▶ **Work to complete**:
Retype the whole listing that follows, line for line.

▶ **Data records**:

* * * *

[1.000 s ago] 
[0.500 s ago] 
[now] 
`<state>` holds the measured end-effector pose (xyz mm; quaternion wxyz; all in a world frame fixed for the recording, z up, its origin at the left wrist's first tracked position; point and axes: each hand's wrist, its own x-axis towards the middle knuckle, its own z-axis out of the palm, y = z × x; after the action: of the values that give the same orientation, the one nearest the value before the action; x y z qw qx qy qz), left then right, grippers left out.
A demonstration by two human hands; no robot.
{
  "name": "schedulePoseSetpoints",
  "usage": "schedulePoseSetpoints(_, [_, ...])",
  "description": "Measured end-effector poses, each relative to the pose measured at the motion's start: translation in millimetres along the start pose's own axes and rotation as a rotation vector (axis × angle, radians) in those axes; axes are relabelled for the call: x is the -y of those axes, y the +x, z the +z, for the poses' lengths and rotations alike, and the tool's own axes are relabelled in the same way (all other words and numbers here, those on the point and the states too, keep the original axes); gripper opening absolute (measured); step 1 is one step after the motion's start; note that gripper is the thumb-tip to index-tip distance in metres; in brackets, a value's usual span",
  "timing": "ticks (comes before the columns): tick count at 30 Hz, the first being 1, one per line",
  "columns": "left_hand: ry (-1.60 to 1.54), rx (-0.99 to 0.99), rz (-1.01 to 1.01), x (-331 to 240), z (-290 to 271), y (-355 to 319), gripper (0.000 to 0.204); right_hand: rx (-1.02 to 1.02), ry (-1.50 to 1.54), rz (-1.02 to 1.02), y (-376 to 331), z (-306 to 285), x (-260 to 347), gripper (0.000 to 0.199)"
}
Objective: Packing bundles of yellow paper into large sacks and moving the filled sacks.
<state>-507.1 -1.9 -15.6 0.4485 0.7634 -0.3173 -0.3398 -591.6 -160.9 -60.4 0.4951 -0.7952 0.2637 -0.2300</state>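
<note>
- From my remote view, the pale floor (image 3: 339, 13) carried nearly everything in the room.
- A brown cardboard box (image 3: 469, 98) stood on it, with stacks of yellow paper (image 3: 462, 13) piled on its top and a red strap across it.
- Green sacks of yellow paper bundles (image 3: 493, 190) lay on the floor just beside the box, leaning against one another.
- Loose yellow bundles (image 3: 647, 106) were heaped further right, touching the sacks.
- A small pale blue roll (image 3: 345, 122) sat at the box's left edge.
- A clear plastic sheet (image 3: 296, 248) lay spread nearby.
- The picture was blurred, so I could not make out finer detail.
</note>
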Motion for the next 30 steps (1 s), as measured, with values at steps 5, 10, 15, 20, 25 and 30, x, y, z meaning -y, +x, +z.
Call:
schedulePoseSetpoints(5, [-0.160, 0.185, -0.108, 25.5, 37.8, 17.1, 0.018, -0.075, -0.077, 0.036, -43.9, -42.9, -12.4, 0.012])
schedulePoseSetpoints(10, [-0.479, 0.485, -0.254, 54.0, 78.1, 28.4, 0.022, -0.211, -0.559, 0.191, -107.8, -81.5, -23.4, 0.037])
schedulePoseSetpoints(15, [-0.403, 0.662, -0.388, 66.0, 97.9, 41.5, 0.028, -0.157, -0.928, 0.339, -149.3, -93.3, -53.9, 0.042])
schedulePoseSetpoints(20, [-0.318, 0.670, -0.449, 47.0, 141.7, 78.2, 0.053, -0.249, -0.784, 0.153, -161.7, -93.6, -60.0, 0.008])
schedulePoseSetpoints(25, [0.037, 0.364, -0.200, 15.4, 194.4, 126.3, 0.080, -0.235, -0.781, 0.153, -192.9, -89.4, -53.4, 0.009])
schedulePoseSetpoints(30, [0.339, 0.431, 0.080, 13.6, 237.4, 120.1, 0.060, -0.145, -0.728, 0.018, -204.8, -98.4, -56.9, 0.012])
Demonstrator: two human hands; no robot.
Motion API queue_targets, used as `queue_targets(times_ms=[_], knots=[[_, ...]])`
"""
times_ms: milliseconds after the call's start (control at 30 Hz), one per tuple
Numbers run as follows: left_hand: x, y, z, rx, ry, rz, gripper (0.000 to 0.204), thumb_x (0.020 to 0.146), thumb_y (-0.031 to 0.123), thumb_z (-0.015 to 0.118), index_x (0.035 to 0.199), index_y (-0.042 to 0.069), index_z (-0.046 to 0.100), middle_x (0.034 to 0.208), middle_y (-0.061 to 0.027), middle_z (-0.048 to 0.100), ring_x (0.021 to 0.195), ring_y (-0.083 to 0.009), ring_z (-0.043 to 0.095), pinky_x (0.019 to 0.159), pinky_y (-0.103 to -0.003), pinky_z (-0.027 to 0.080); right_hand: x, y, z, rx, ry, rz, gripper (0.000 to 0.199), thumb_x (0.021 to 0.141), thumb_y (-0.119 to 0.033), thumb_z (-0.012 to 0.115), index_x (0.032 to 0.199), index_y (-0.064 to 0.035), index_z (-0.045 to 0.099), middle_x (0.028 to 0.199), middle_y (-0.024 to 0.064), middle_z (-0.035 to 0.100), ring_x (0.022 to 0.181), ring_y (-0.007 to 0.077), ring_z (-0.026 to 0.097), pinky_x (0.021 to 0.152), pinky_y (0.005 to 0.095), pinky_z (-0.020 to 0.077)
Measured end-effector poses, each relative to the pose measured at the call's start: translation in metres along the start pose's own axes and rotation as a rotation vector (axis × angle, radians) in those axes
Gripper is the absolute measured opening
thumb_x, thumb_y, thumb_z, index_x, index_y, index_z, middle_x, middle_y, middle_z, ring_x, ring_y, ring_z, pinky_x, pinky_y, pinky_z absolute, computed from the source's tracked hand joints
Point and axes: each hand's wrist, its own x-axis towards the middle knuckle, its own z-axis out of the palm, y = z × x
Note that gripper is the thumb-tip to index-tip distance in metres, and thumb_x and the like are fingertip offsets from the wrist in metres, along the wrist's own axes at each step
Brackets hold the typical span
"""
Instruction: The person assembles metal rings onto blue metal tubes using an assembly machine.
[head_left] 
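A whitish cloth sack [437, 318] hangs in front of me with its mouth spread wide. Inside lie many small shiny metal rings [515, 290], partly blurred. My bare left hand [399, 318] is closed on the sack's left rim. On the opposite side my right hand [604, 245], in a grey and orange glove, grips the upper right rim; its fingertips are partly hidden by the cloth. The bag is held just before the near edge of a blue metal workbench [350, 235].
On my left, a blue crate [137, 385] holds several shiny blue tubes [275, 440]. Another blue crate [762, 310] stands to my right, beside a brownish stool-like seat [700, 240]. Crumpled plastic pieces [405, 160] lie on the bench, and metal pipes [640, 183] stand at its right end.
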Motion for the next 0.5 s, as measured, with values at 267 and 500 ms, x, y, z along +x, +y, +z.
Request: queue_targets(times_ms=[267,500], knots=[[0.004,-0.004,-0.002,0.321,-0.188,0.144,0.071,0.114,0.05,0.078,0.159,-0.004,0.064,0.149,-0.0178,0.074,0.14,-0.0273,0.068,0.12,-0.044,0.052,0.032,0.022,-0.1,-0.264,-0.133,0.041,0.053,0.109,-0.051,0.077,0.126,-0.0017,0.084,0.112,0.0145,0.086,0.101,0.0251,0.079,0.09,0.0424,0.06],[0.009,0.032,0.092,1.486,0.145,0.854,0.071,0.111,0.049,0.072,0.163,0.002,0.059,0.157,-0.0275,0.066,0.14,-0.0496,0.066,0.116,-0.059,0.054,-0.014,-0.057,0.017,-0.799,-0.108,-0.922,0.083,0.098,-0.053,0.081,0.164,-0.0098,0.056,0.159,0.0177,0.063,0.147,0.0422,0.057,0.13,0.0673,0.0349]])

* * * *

▶ **Solution for this exercise**:
[1.000 s ago] 
[0.500 s ago] 
[now] 
`<state>` holds the measured end-effector pose (xyz mm; quaternion wxyz; all in a world frame fixed for the recording, z up, its origin at the left wrist's first tracked position; point and axes: each hand's wrist, its own x-axis towards the middle knuckle, its own z-axis out of the palm, y = z × x; after the action: of the values that give the same orientation, the one nearest the value before the action; x y z qw qx qy qz), left then right, grippers left out.
A demonstration by two human hands; no robot.
{
  "name": "schedulePoseSetpoints",
  "usage": "schedulePoseSetpoints(_, [_, ...])",
  "description": "Measured end-effector poses, each relative to the pose measured at the motion's start: translation in millimetres along the start pose's own axes and rotation as a rotation vector (axis × angle, radians) in those axes; axes are relabelled for the call: x is the -y of those axes, y the +x, z the +z, for the poses' lengths and rotations alike, and the tool's own axes are relabelled in the same way (all other words and numbers here, those on the point and the states too, keep the original axes); gripper opening absolute (measured); step 1 is one step after the motion's start; note that gripper is the thumb-tip to index-tip distance in metres; in brackets, a value's usual span",
  "timing": "ticks (comes before the columns): tick count at 30 Hz, the first being 1, one per line",
  "columns": "left_hand: ry (-1.60 to 1.54), rx (-0.99 to 0.99), rz (-1.01 to 1.01), x (-331 to 240), z (-290 to 271), y (-355 to 319), gripper (0.000 to 0.204); right_hand: rx (-1.02 to 1.02), ry (-1.50 to 1.54), rz (-1.02 to 1.02), y (-376 to 331), z (-306 to 285), x (-260 to 347), gripper (0.000 to 0.199)"
}
Objective: Packing bundles of yellow paper into large sacks and moving the filled sacks.
<state>-507.1 -1.9 -15.6 0.4485 0.7634 -0.3173 -0.3398 -591.6 -160.9 -60.4 0.4951 -0.7952 0.2637 -0.2300</state>
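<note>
- From my remote view, the pale floor (image 3: 339, 13) carried nearly everything in the room.
- A brown cardboard box (image 3: 469, 98) stood on it, with stacks of yellow paper (image 3: 462, 13) piled on its top and a red strap across it.
- Green sacks of yellow paper bundles (image 3: 493, 190) lay on the floor just beside the box, leaning against one another.
- Loose yellow bundles (image 3: 647, 106) were heaped further right, touching the sacks.
- A small pale blue roll (image 3: 345, 122) sat at the box's left edge.
- A clear plastic sheet (image 3: 296, 248) lay spread nearby.
- The picture was blurred, so I could not make out finer detail.
</note>
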Motion for the next 30 steps (1 s), as measured, with values at steps 5, 10, 15, 20, 25 and 30, x, y, z meaning -y, +x, +z.
Call:
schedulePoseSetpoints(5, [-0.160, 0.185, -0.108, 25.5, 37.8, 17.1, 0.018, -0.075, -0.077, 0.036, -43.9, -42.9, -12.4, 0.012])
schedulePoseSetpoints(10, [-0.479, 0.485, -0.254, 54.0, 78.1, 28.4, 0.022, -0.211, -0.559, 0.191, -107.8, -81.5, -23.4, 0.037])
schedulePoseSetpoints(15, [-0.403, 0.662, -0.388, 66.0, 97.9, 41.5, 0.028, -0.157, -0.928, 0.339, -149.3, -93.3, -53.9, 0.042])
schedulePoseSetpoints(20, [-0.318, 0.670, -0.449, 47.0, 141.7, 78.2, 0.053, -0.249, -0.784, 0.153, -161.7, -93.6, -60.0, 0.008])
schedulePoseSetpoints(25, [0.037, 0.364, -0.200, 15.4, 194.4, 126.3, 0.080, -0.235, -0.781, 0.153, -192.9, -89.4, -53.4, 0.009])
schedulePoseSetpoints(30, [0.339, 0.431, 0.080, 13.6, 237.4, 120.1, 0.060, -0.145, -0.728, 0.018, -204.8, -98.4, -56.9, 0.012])
Demonstrator: two human hands; no robot.
Motion API queue_targets, used as `queue_targets(times_ms=[_], knots=[[_, ...]])`
"""
times_ms: milliseconds after the call's start (control at 30 Hz), one per tuple
Numbers run as follows: left_hand: x, y, z, rx, ry, rz, gripper (0.000 to 0.204), thumb_x (0.020 to 0.146), thumb_y (-0.031 to 0.123), thumb_z (-0.015 to 0.118), index_x (0.035 to 0.199), index_y (-0.042 to 0.069), index_z (-0.046 to 0.100), middle_x (0.034 to 0.208), middle_y (-0.061 to 0.027), middle_z (-0.048 to 0.100), ring_x (0.021 to 0.195), ring_y (-0.083 to 0.009), ring_z (-0.043 to 0.095), pinky_x (0.019 to 0.159), pinky_y (-0.103 to -0.003), pinky_z (-0.027 to 0.080); right_hand: x, y, z, rx, ry, rz, gripper (0.000 to 0.199), thumb_x (0.021 to 0.141), thumb_y (-0.119 to 0.033), thumb_z (-0.012 to 0.115), index_x (0.032 to 0.199), index_y (-0.064 to 0.035), index_z (-0.045 to 0.099), middle_x (0.028 to 0.199), middle_y (-0.024 to 0.064), middle_z (-0.035 to 0.100), ring_x (0.022 to 0.181), ring_y (-0.007 to 0.077), ring_z (-0.026 to 0.097), pinky_x (0.021 to 0.152), pinky_y (0.005 to 0.095), pinky_z (-0.020 to 0.077)
Measured end-effector poses, each relative to the pose measured at the call's start: translation in metres along the start pose's own axes and rotation as a rotation vector (axis × angle, radians) in those axes
Gripper is the absolute measured opening
thumb_x, thumb_y, thumb_z, index_x, index_y, index_z, middle_x, middle_y, middle_z, ring_x, ring_y, ring_z, pinky_x, pinky_y, pinky_z absolute, computed from the source's tracked hand joints
Point and axes: each hand's wrist, its own x-axis towards the middle knuckle, its own z-axis out of the palm, y = z × x
Note that gripper is the thumb-tip to index-tip distance in metres, and thumb_x and the like are fingertip offsets from the wrist in metres, along the wrist's own axes at each step
Brackets hold the typical span
"""
Instruction: The person assembles metal rings onto blue metal tubes using an assembly machine.
[head_left] 
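A whitish cloth sack [437, 318] hangs in front of me with its mouth spread wide. Inside lie many small shiny metal rings [515, 290], partly blurred. My bare left hand [399, 318] is closed on the sack's left rim. On the opposite side my right hand [604, 245], in a grey and orange glove, grips the upper right rim; its fingertips are partly hidden by the cloth. The bag is held just before the near edge of a blue metal workbench [350, 235].
On my left, a blue crate [137, 385] holds several shiny blue tubes [275, 440]. Another blue crate [762, 310] stands to my right, beside a brownish stool-like seat [700, 240]. Crumpled plastic pieces [405, 160] lie on the bench, and metal pipes [640, 183] stand at its right end.
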Motion for the next 0.5 s, as measured, with values at 267 and 500 ms, x, y, z along +x, +y, +z.
Request: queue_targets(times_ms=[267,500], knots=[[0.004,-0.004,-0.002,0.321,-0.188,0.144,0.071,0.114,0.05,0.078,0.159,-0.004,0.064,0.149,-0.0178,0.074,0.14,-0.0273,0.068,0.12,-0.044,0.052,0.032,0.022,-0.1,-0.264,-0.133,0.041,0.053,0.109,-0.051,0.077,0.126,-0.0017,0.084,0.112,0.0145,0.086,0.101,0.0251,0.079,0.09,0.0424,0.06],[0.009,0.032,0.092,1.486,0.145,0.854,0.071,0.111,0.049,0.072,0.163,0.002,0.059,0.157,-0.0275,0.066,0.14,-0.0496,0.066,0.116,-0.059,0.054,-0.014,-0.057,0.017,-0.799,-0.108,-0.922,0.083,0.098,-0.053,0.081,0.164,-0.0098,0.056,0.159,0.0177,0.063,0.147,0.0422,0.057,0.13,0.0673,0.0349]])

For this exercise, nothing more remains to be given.